Team Philippines’ official uniforms for the 2024 Paris Olympics. (Courtesy photo).

His most cherished moments, however, have little to do with glitz or red carpets. For context: when Libiran was young and growing up in Manila, he feared what his conservative father might say or how he’d react if he discovered his son was into fashion design and, therefore, hint at his sexuality. It didn’t help that all his siblings went into medicine. So, he’d doodle in private, exploring his love for fashion through his mother—the most stylish. That fear of coming out—with his dream, more than anything—is why he originally turned to a career in architecture, but eventually, he could no longer resist the pull of the fashion industry.

Decades later, largely thanks to time and his success, his father has not only come to accept Libiran for all that he is, but his son even designed a special suit for him. Another special memory, just two years ago, saw his entire family gathering together for a surprise party for Libiran at his brother’s home in San Francisco. There, they held a fashion show, modelling all of the clothes Libiran had designed for them throughout the years: for baptisms, for weddings, for so many special occasions.

“I never realized my clothes had such an impact on my family,” he said. “It’s not the big fashion shows that stay with me, it’s me doing something for my people. I will never forget those moments. Although my dad rejected what I wanted early on, that gave me the drive to be here now. We’ve come far.”

But as much as family and community are important to him, Libiran admits that design, for him, is a spiritual act. “It’s very sacred to me,” he said. “When I design something, I always lock myself inside a quiet room. If my house is noisy, which is often because I have 12 dogs, I check into a hotel room so I can have my own space to work alone. I close my eyes and I’m in my own little world.”
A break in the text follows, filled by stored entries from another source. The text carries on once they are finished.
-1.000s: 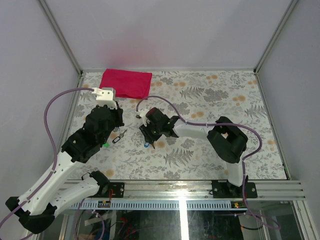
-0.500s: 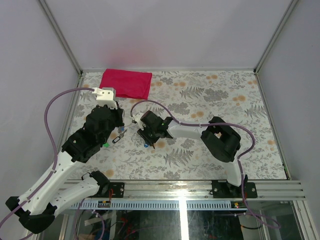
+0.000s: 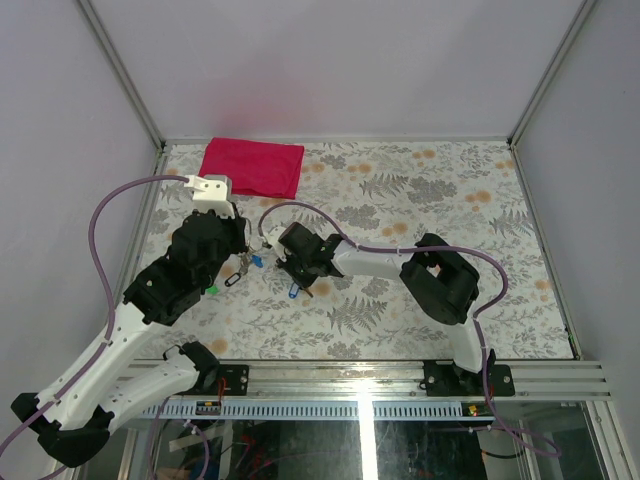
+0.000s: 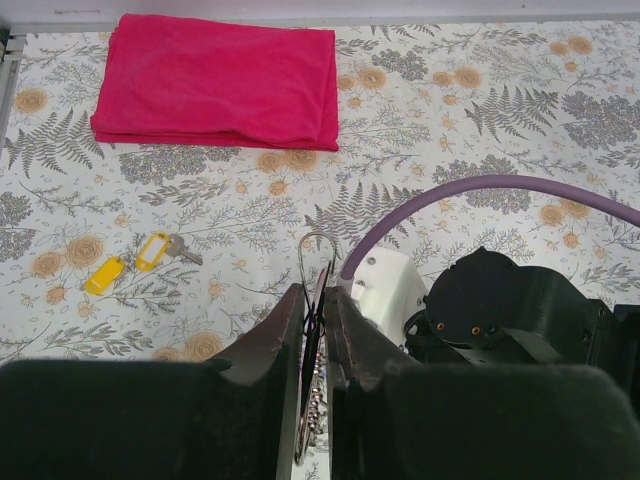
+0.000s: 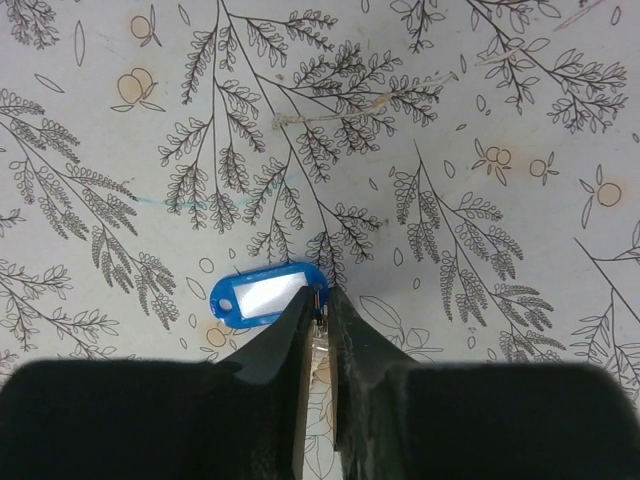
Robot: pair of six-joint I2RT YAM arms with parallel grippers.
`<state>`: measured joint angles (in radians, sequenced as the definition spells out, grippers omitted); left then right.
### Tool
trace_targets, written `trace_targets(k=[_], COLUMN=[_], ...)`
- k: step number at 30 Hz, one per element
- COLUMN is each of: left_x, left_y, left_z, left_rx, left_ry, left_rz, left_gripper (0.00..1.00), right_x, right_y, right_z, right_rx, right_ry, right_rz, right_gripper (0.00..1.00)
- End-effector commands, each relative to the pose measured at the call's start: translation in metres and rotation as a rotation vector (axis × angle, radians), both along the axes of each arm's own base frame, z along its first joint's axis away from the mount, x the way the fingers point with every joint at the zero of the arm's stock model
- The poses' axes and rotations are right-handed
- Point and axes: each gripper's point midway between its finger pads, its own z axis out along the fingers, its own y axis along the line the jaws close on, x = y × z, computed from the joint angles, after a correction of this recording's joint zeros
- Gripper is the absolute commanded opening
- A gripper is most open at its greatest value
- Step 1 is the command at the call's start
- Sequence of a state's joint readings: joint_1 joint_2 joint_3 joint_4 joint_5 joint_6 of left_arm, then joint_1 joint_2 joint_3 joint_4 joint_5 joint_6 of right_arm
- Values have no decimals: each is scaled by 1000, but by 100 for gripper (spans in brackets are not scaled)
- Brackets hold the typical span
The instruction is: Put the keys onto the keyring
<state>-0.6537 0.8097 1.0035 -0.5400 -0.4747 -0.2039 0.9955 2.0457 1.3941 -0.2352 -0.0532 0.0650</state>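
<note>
My left gripper (image 3: 245, 257) is shut on the keyring (image 4: 318, 262); its thin silver wire loop sticks out past the fingertips, with a ball chain behind it. A small blue piece (image 3: 257, 262) hangs at that gripper in the top view. My right gripper (image 3: 294, 278) is shut on a metal key whose blue tag (image 5: 262, 295) lies just beyond the fingertips, close over the table. That tag also shows in the top view (image 3: 292, 292). The two grippers are a short gap apart at the left middle of the table.
A red cloth (image 3: 252, 167) lies at the back left. Two yellow tags (image 4: 105, 275) with a key lie on the table left of my left gripper. A small green tag (image 3: 212, 291) and a dark oval clip (image 3: 233, 280) lie below the left gripper. A purple cable (image 4: 480, 190) arcs nearby.
My right arm's wrist has swung left, closer to the left gripper, while the blue tag under it stays about where it was. A blue piece now shows beside the left gripper.
</note>
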Motion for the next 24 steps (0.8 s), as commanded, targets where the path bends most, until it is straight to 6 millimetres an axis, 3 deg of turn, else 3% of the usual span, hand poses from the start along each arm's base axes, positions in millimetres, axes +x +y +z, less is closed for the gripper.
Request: trace_targets(k=[1, 5, 11, 20, 22, 24], left_x=[2, 0, -10, -23, -24, -23], left_y=[4, 4, -12, -43, -48, -50], left_z=[14, 20, 36, 51, 52, 50], left_rx=[-3, -18, -103, -181, -196, -202], left_ry=[-35, -56, -126, -139, -143, -134], left_rz=[12, 5, -107, -285, -308, -312], left_gripper=[0, 0, 5, 9, 9, 9], right_x=[2, 1, -8, -41, -42, -38], right_y=[5, 4, -9, -35, -45, -60], right_z=[8, 28, 74, 148, 160, 158], right_rx=[-5, 37, 132, 299, 298, 238], right_ry=[-25, -42, -84, -154, -183, -193], right_rz=[4, -8, -30, 74, 62, 11], right_gripper=[12, 0, 0, 0, 0, 0])
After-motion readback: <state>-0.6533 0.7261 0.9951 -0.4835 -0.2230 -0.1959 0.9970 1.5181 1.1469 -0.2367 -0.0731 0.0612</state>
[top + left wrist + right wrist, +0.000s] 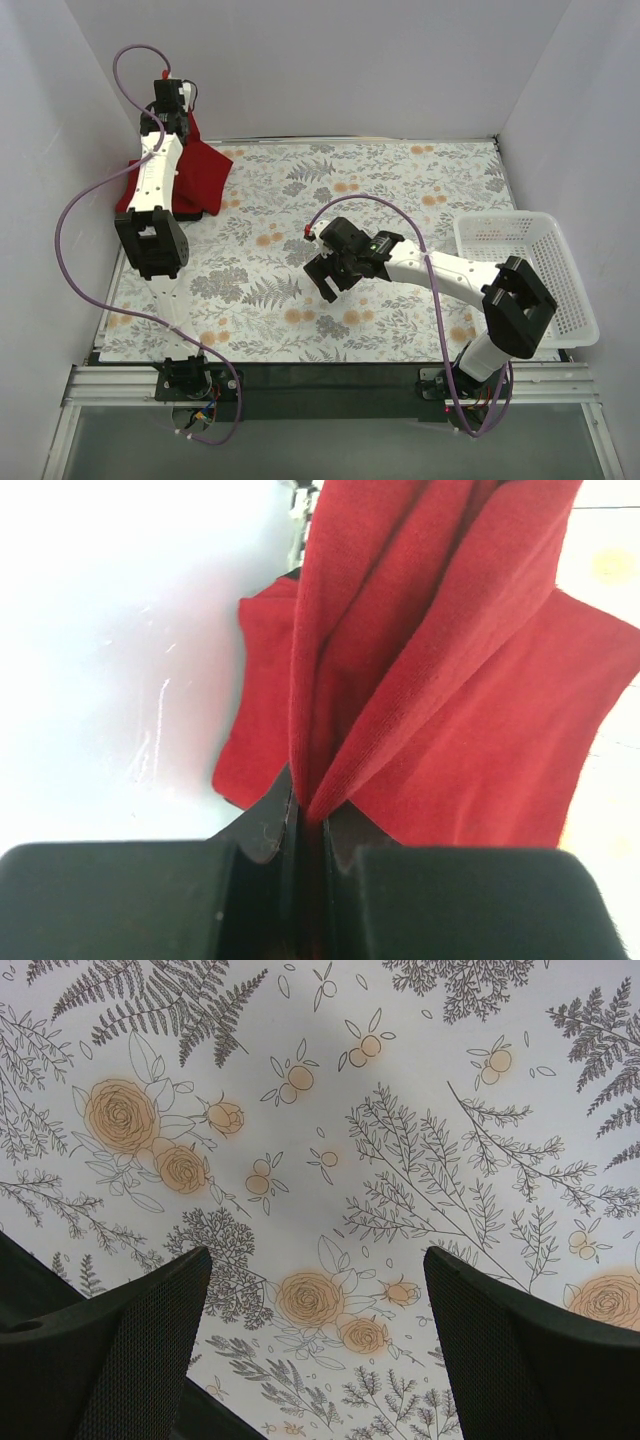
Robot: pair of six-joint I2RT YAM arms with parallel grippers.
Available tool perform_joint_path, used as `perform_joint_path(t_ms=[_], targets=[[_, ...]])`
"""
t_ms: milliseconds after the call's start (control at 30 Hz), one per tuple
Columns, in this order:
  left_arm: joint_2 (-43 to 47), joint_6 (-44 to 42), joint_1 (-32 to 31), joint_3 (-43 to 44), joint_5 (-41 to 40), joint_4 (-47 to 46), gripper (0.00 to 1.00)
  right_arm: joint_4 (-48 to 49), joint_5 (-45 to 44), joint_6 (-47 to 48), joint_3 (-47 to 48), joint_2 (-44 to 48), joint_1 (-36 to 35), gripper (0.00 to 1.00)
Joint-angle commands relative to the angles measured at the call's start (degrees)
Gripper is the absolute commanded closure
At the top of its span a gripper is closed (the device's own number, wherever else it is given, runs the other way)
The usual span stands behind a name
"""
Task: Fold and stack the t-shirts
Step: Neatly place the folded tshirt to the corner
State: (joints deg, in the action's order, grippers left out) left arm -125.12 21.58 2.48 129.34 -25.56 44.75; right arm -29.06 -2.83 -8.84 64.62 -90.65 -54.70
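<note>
1. Two hands: left hand (310, 815) pinched tight on a raised fold of the red shirt (480, 730)
2. Rest of it lies at the far-left corner of the bench (400, 190)
3. Right hand (317, 1252) wide apart, holding nothing

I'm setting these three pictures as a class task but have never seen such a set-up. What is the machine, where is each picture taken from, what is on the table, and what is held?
These are two robot arms bolted at the near edge of a table, each ending in a two-finger gripper. The wide picture comes from a fixed camera above and behind them. The other two come from cameras on the wrists, so each shows its own fingers. The table has a flowered top. At its far left is a red t-shirt, and a white basket sits at the right edge. The left gripper is shut on a fold of the red t-shirt. The right gripper is open above the table, holding nothing.
</note>
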Motion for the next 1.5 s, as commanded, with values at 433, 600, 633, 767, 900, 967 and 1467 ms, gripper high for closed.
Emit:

He sketches instinctively while talking to clients. “By the time we finish talking, I’m done,” he says, with a distinctively soft laugh. This intimacy can be found, too, in his team, who he’s worked with for decades; his seamstress has been by his side for 20 years.

“Sometimes, during our Christmas parties, you can hear my staff saying, like, ‘Sir Francis, through you, my daughter has become a nurse, my son is a lawyer.’ And I’m like, ‘Oh my God, I’m so old,’” he joked.

Or, one might say, wizened. The designer often reminisces on what it looks like to pave the way for others. “I want younger Filipino designers to see that they can make it,” he said. “I started with a dream, and I worked on that dream on a daily basis. I had to be fearless. I want young designers to know that you can do it, you just need to stay passionate. You have to be brave, you have to face your parents and tell them, ‘This is what I want.’ That’s what I did. You know, my dad wanted me to be a physical therapist. I could never see myself in white, in uniform; that is not fashion,” he says with a laugh.

For Toronto’s Filipino community, his show at the Mabuhay Festival is more than a homecoming. It’s a chance to celebrate a designer who embodies the marriage of heritage and modernity, local tradition and international success. For Libiran, it’s about giving back, and reminding others—especially young, aspiring designers—that being fearless can lead to creating not only unique garments but lasting cultural impact.